# Netflix to stream movies directly to TVs



## Nick (Apr 23, 2002)

DVD-by-mail service Netflix Inc. will begin delivering movies and other programming
directly to televisions later this year through a set-top box that will pipe entertainment
over a high-speed Internet connection.

The set-top box, to be made by LG Electronics Inc. as part of a partnership announced
late Wednesday, is designed to broaden the appeal of a year-old streaming service
that Netflix provides to its 7 million subscribers at no additional charge.

The set-top box is supposed to serve as a bridge that will enable just about anyone with
a high-speed Internet connection to plug in a few wires so they will be able to access
Netflix's Watch Instantly feature on their TVs.

Subscribers will still need to use a computer to pick out which programs they're interested
in streaming. The selections, culled from more than 6,000 titles available in streaming
library, will then show up on the TV screen. ...

More @ www.ajc.com


----------



## Cholly (Mar 22, 2004)

OMG! Another set top box to contend with!


----------



## BaldEagle (Jun 19, 2006)

Time to short Blockbuster stock?


----------



## Pinion413 (Oct 21, 2007)

It would be nice if they'd incorporate that technology into the XBOX 360. From what I read awhile back the CEO of Netflix has a chair at Microsoft, so.....?


----------



## illuminations25 (Dec 27, 2007)

I read that DVD sales have been declining over the past couple of years. Perhaps the whole HD-DVD in trouble thing won't matter by the end of the year.
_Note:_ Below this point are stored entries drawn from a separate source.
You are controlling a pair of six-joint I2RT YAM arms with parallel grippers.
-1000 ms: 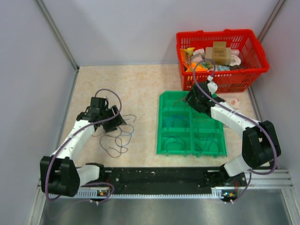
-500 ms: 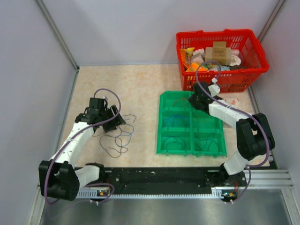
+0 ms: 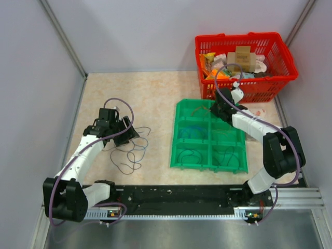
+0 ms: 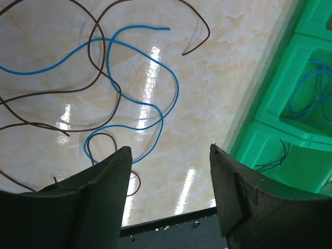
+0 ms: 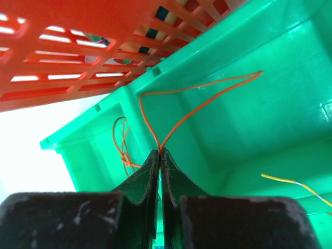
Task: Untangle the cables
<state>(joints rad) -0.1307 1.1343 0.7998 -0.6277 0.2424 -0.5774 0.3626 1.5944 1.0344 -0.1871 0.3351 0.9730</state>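
Observation:
A tangle of blue and dark brown cables (image 3: 129, 150) lies on the table at the left. In the left wrist view the blue cable (image 4: 155, 67) loops across the brown cable (image 4: 98, 57). My left gripper (image 3: 124, 132) hangs just above that tangle, open (image 4: 168, 150), with nothing between its fingers. My right gripper (image 3: 215, 110) is over the far compartment of the green tray (image 3: 179, 137). It is shut (image 5: 160, 151) on a thin orange cable (image 5: 141, 106), which rises from the fingertips as a long loop inside the compartment.
A red basket (image 3: 244, 62) full of odds and ends stands right behind the tray. Other tray compartments hold a blue cable (image 4: 311, 93), dark cables, another knotted orange cable (image 5: 123, 150) and a yellow wire (image 5: 295, 184). A black rail (image 3: 176, 194) runs along the near edge.
My right gripper has shut on the orange cable in the tray's far compartment. The tray's near end has shifted slightly left. The left arm holds still.

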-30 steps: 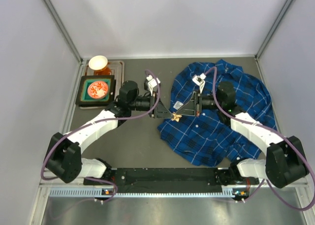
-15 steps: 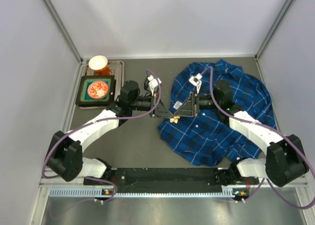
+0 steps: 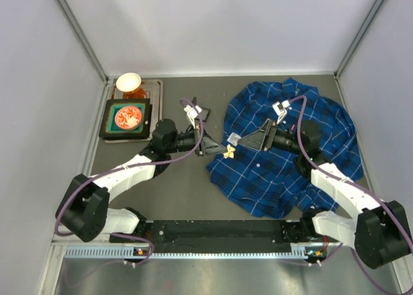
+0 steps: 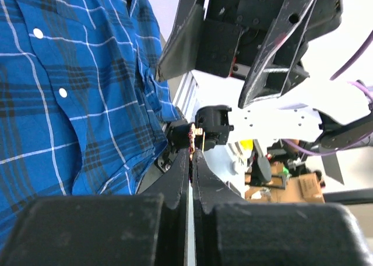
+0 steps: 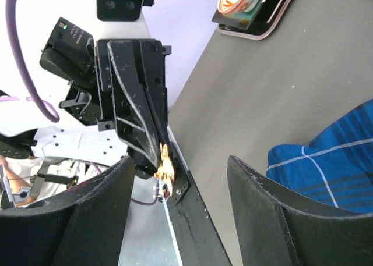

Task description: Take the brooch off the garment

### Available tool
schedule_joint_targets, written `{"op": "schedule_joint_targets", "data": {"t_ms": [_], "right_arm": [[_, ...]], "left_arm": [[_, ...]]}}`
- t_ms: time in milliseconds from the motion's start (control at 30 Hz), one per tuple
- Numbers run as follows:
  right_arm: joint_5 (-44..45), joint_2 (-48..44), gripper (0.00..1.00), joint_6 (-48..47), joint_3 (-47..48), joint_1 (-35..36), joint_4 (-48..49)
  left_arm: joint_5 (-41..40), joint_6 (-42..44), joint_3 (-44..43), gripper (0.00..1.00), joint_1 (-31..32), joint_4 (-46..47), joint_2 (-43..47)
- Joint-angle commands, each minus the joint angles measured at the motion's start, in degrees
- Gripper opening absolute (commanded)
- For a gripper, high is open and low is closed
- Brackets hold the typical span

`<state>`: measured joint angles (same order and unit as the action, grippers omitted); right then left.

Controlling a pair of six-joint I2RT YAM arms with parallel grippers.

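Note:
The brooch [image 3: 228,152], a tiny golden-red pin, sits between the tips of my left gripper [image 3: 221,150], which is shut on it just off the left edge of the garment [image 3: 303,159], a dark-blue plaid shirt spread on the right of the table. In the right wrist view the brooch [image 5: 165,164] glints at the left gripper's tips over bare grey table, apart from the garment [image 5: 332,167]. My right gripper [image 3: 248,140] hangs open over the shirt, a short way right of the brooch. The left wrist view shows the shut left gripper [image 4: 191,155], the brooch [image 4: 197,139] and the garment [image 4: 70,91].
A dark tray [image 3: 107,122] with a green dish of red pieces stands at the back left, with a white bowl [image 3: 128,82] behind it. White walls close in both sides and the back. The arm bases sit on the rail at the near edge.
My left gripper has shut on the brooch. My right gripper has let go of it, opened wide and drawn back to the right over the shirt.

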<state>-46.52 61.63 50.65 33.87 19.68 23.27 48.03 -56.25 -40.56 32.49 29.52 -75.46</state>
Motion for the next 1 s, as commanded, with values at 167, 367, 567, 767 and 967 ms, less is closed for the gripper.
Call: {"op": "schedule_joint_targets", "data": {"t_ms": [167, 367, 567, 767, 967], "right_arm": [[1.3, 2.0, 0.60, 12.5, -12.8, 3.9, 36.7], [5.0, 4.6, 0.47, 10.6, -14.5, 6.9, 41.0], [6.0, 8.1, 0.36, 13.7, -15.6, 7.0, 49.5], [7.5, 8.3, 0.32, 14.6, -15.3, 7.5, 49.6], [7.9, 5.1, 0.37, 11.5, -14.8, 7.5, 44.1]], "left_arm": [[-16.4, -12.7, 11.8, 0.00, 1.5, 30.1, 3.8], [-20.5, -11.5, 12.5, 0.00, 3.8, 32.7, 4.4], [-20.0, -11.2, 13.0, 0.00, 4.4, 34.1, 3.8], [-20.4, -9.8, 13.0, 0.00, 5.5, 32.3, 3.8], [-21.8, -8.4, 12.4, 0.00, 5.8, 29.6, 4.6]]}}
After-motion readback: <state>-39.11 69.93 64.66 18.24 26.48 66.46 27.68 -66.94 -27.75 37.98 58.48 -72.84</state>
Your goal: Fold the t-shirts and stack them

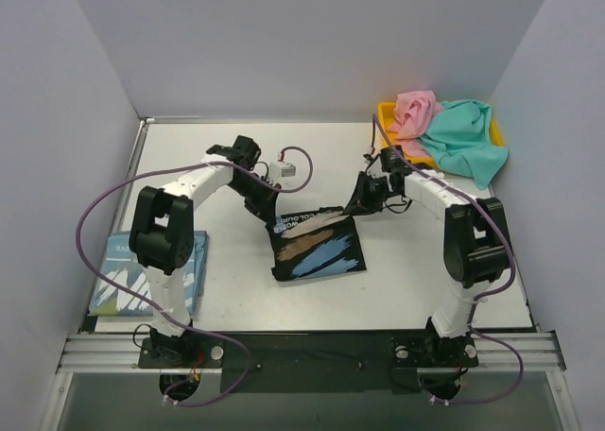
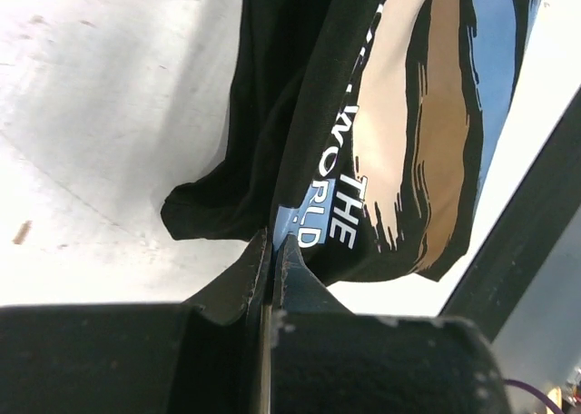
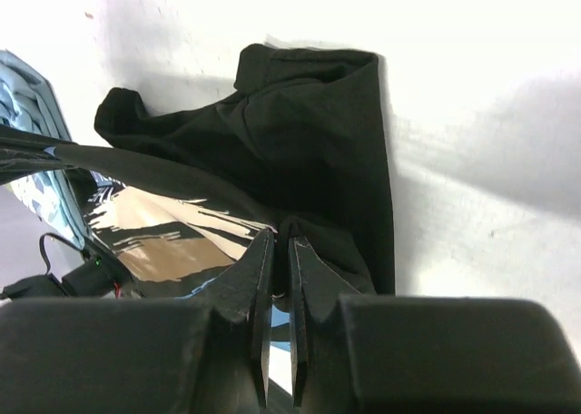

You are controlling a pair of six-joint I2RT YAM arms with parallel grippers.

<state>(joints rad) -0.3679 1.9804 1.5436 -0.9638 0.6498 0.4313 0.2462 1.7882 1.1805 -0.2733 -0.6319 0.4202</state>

We may be heading the way of DVD's being on their way out the way we are heading to digital distribution.


----------



## Pinion413 (Oct 21, 2007)

illuminations25 said:


> I read that DVD sales have been declining over the past couple of years. Perhaps the whole HD-DVD in trouble thing won't matter by the end of the year. We may be heading the way of DVD's being on their way out the way we are heading to digital distribution.


(before I write this, I must disclaim......I am not a Microsoft "Fan-boy" by any means)

I remember reading that Bill Gates had said either last year or in 2006 that both HD-DVD and Blu-ray didn't matter at all in the scheme of things as Digital Distribution was really the way that Hi-Def content's distribution was going to move forward. It would stand to make a lot of sense with the way things have been going. "Broadband" connections are more and more accessible as time goes on. It's really just a matter of time before this type of "pay for on demand" content, even if it's subscription based, is readily available to the general public (on a broader scale than it is now with cable companies, etc.).

As much as I like having physical media to hold onto when I buy something, I also wouldn't mind having my monthly Netflix membership be for a box in our entertainment unit versus having to buy more stuff to fill our house. If it played DVD level quality and upscaled fairly well to HD resolutions, I wouldn't mind. If it did actual HD, I'd be in love. :slowgrin:


----------



## oldfantom (Mar 13, 2006)

Digital distribution is limited by bandwidth. As it has been since all these guys started talking about the future of media. It will be for a long time. As for Gates, I grant him vision for a lot of things, but you also have to acknowledge things like Bob, Windows ME and many other things that others will - I'm sure - throw out. The PQ of Netflix streams is rather low. Fine for watching Anime or old Jackie Chan moves, awful for watching new movies. I can't conceive of watching a streamed movie on my 62" TV.


----------



## skaeight (Jan 15, 2004)

I would be extremely excited about this announcement if I didn't have a HDTV and also if the Warner Announcement regarding Blu-Ray hadn't been made the other day. The problem is they will not be able stream HD moves - sure you may be able to download them if you want to wait a day, but at that point, why not just get the disk?

This will be great for those with SD tvs or those who just don't care about HD. I'm wondering if the streaming will even be DVD quality.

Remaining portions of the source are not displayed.